Keylogger Steals Passwords From IE

The keylogger behind a major identity theft ring is especially invasive, said an anti-spyware vendor Thursday as it prepared to roll out a free detection and deletion tool. Last week, Florida security company Sunbelt Software said one of its researchers had stumbled on a server that held a file containing a large number of usernames, passwords, telephone numbers, credit card and bank account numbers, and other personal information.

All the information, Sunbelt now says, was gathered with a new, potentially damaging keylogger, a small program which secretly steals information.
The keylogger behind a major identity theft ring is especially invasive, said an anti-spyware vendor Thursday as it prepared to roll out a free detection and deletion tool.

The keylogger, which has been dubbed Srv.SSA-KeyLogger, filches data from users' Internet sessions, including logins and passwords from online banking sessions, eBay, PayPal, and other programs that use HTML-based forms to collect information. Intuit's Quicken, for instance, often relies on a Web-based interface to download a user's account statement to the personal finance software's database.

Related to the Dumador/Nibu family of Trojans, this keylogger is especially malevolent, said Eric Sites, the vice president of research and development at Sunbelt. "It doesn't sit and wait around for a password to be typed in," he said, a trait of most keyloggers. "Instead, it steals data from Internet Explorer's Protected Storage area."

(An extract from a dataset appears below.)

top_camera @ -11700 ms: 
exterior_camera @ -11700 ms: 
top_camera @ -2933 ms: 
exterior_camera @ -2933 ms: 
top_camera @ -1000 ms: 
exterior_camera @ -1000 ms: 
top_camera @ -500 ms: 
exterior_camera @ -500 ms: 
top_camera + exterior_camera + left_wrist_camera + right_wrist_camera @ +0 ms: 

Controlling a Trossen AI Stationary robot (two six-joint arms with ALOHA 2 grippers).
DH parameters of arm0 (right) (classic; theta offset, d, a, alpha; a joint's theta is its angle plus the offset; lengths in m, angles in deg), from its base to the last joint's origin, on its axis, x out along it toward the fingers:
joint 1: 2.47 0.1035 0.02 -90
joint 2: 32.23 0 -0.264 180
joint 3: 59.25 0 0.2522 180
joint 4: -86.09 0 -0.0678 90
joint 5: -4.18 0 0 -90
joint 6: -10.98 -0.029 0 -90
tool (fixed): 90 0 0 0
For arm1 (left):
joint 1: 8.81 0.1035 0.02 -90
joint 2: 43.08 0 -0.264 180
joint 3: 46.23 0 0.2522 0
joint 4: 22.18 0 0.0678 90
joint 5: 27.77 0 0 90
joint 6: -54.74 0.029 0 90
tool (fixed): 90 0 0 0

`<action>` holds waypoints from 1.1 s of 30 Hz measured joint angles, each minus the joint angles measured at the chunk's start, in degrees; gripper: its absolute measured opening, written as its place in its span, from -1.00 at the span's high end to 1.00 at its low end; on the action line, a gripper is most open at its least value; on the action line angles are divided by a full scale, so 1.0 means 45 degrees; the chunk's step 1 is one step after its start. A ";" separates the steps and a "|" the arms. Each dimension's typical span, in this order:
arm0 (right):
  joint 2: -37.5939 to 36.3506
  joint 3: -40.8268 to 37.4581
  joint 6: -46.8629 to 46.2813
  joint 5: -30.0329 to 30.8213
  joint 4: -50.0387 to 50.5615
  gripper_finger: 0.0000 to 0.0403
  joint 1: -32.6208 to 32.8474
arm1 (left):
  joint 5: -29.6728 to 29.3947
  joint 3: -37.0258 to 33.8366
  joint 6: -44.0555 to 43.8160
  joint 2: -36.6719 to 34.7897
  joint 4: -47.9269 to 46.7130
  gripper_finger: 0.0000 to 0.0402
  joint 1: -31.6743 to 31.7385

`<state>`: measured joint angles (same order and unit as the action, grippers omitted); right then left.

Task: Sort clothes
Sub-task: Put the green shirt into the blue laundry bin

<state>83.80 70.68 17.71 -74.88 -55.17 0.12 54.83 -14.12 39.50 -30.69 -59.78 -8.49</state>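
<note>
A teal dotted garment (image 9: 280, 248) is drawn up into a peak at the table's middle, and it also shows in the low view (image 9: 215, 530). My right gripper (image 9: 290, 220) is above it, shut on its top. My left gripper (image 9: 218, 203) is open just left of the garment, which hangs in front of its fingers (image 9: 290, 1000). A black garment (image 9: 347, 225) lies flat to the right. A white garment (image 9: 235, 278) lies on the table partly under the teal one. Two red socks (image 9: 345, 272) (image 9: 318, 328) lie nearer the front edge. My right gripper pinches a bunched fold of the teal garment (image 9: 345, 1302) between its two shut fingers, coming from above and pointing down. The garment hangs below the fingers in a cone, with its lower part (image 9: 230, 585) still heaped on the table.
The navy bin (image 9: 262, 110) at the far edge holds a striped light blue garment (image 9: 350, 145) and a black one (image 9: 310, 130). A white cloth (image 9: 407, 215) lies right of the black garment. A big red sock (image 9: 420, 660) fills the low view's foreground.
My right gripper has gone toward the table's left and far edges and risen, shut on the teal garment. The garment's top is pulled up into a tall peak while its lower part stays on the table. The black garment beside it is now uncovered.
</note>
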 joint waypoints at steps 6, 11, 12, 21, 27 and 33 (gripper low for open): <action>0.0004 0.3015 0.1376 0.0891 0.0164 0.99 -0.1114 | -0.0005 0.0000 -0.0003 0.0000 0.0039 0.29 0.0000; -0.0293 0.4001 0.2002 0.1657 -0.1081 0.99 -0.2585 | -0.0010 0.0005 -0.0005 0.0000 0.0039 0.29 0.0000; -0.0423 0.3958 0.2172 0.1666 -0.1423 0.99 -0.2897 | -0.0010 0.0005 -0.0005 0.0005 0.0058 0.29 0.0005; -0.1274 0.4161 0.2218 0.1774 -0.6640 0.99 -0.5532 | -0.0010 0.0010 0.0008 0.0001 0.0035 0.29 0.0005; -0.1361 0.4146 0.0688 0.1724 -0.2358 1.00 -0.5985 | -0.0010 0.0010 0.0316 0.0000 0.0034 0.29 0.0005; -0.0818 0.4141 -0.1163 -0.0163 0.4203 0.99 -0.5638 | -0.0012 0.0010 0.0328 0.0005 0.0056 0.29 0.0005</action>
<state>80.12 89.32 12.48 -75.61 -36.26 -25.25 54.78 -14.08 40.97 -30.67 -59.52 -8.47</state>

Protected Storage is actually a set of registry keys used to store memorized usernames and passwords. When the AutoComplete feature of Internet Explorer is enabled (as it is by default), the Microsoft browser automatically remembers usernames and passwords entered in forms, and records them in Protected Storage. Although the data there is encrypted, simple utilities can easily decrypt the information.

This keylogger also hijacks anything in the Windows clipboard, turns off the Windows firewall (as well as some third-party firewalls), and because it runs as a disguised Internet Explorer thread, is generally undetectable by any firewall it doesn't disable. Sunbelt said it has been sharing its information with other security vendors.

"When we first discovered this, only Kaspersky Labs had a signature to detect the keylogger," said Sites. "Since then, though, almost all the major anti-virus vendors have released signatures."

Sunbelt still plans to publish a free detection and deletion tool later Thursday, said Sites. The tool will be posted on the front page of the company's Web site as soon as it wends its way out of testing.

Until then, Sunbelt recommended that IE users worried about Srv.SSA-KeyLogger should disable IE's AutoComplete. To turn off AutoComplete in IE, select Internet Options under the Tools menu, click the Content tab, then the AutoComplete button. Clear the box marked "User names and passwords on forms," then click OK in that dialog and the next.

Other browsers, such as Mozilla's Firefox, do not use Protected Storage to record memorized passwords and usernames, and so are safer against the new keylogger.